■ Information provided
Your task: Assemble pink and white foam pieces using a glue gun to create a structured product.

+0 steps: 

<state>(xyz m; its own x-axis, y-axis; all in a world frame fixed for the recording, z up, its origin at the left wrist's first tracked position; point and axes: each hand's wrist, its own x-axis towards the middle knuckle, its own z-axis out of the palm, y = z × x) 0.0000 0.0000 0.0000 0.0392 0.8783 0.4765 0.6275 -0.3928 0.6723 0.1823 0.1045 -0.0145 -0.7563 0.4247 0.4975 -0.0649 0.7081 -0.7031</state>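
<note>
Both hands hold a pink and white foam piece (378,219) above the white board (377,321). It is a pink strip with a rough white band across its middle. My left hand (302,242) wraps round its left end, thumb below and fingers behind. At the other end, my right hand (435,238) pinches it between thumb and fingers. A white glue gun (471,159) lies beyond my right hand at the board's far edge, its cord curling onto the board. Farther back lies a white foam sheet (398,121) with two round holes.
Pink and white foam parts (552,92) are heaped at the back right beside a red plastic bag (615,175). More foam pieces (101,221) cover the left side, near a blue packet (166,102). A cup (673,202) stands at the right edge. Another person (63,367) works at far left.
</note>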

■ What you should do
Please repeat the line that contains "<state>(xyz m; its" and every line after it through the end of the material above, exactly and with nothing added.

■ Written response
<state>(xyz m; its own x-axis, y-axis; all in a world frame fixed for the recording, z up, its origin at the left wrist's first tracked position; point and axes: each hand's wrist, its own x-axis towards the middle knuckle, its own z-axis out of the palm, y = z × x) 0.0000 0.0000 0.0000 0.0392 0.8783 0.4765 0.6275 -0.3928 0.6723 0.1823 0.1045 -0.0145 -0.7563 0.4247 0.4975 -0.0649 0.7081 -0.7031</state>
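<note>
Both hands hold a pink and white foam piece (378,219) above the white board (377,321). It is a pink strip with a rough white band across its middle. My left hand (302,242) wraps round its left end, thumb below and fingers behind. At the other end, my right hand (435,238) pinches it between thumb and fingers. A white glue gun (471,159) lies beyond my right hand at the board's far edge, its cord curling onto the board. Farther back lies a white foam sheet (398,121) with two round holes.
Pink and white foam parts (552,92) are heaped at the back right beside a red plastic bag (615,175). More foam pieces (101,221) cover the left side, near a blue packet (166,102). A cup (673,202) stands at the right edge. Another person (63,367) works at far left.
</note>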

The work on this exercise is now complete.